Copy exactly the lines of the material below that fall between the line with "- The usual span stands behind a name" and the line with "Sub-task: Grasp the", both of those lines included; pictures stay out.

---------- Information provided

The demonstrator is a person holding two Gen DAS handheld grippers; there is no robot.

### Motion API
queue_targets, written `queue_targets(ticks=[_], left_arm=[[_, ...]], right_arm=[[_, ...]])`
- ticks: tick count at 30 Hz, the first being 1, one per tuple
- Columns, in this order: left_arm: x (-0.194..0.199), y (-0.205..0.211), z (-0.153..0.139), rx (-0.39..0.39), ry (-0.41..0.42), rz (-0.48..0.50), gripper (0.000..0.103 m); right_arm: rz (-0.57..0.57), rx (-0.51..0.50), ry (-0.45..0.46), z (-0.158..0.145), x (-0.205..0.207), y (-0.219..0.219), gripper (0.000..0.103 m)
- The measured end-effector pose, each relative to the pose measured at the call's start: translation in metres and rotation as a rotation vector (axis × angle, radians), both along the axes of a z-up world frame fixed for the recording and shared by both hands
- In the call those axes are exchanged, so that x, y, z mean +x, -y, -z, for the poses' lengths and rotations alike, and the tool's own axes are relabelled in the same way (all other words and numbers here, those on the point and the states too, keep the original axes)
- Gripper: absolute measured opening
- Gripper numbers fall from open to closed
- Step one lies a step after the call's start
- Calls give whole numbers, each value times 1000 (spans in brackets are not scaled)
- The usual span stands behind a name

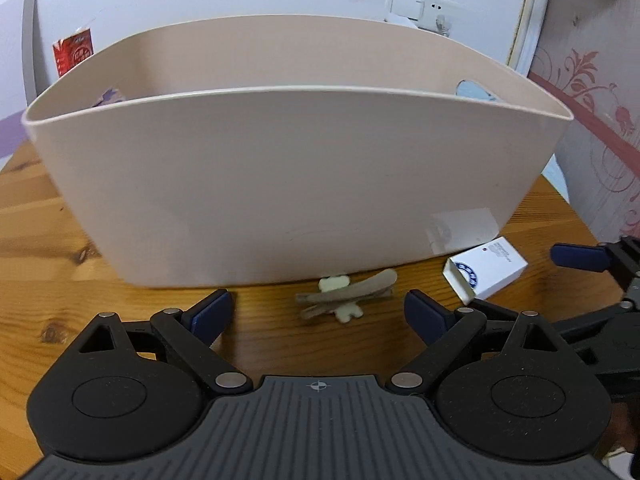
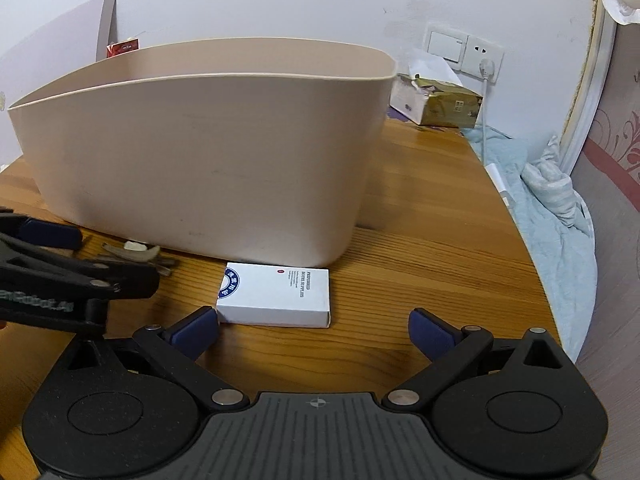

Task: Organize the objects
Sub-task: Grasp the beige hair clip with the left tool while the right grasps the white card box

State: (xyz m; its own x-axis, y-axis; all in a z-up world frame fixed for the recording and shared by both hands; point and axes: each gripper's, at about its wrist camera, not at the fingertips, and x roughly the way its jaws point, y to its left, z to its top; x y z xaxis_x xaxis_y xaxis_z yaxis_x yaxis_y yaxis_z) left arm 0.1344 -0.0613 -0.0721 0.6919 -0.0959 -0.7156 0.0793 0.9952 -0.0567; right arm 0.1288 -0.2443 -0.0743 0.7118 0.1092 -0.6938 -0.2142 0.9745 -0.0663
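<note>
A large beige plastic bin [image 1: 280, 184] stands on the wooden table [image 1: 60, 272]; it also shows in the right wrist view [image 2: 200, 160]. A brown hair clip [image 1: 346, 294] lies in front of it, between and just beyond the fingers of my open, empty left gripper [image 1: 320, 314]. A small white box with a blue emblem [image 2: 276, 294] lies by the bin's near corner, just ahead of my open, empty right gripper [image 2: 314, 330]. The box also shows in the left wrist view [image 1: 486, 270]. The clip [image 2: 136, 256] shows left in the right wrist view.
A red packet [image 1: 74, 54] stands behind the bin on the left. A tissue box and a gold carton [image 2: 444, 106] sit at the back right near a wall socket [image 2: 484, 58]. A light blue cloth [image 2: 552, 208] lies past the table's rounded right edge.
</note>
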Motion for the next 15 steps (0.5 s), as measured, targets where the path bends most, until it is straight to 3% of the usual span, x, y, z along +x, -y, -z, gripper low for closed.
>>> queue_targets(ticks=[4,9,15], left_arm=[[4,15,3,57,5,-69,98],[2,13,5,63,18,-121,98],[-4,11,1,66,20,-127,86]], right_arm=[[-10,3,12,1,3,3,103],[-21,14,27,2,8,0,102],[-48,35,48,2,4,-11,83]])
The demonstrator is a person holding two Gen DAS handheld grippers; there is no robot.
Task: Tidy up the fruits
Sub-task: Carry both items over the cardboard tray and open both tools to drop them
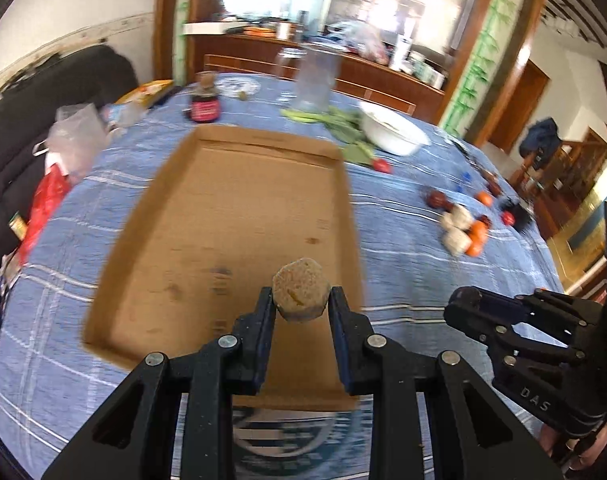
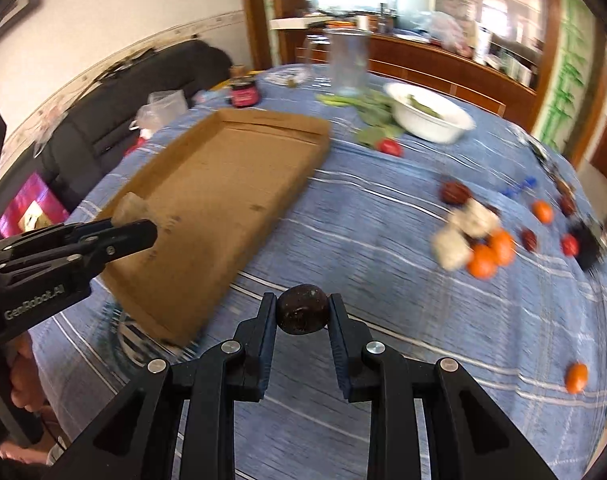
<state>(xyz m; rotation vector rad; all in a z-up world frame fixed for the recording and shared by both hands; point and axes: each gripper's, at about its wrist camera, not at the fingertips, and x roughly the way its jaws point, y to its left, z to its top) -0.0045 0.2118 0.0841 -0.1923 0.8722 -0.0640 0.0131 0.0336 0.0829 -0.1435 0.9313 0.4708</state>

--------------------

— Solved problem —
- The usual span stands behind a name


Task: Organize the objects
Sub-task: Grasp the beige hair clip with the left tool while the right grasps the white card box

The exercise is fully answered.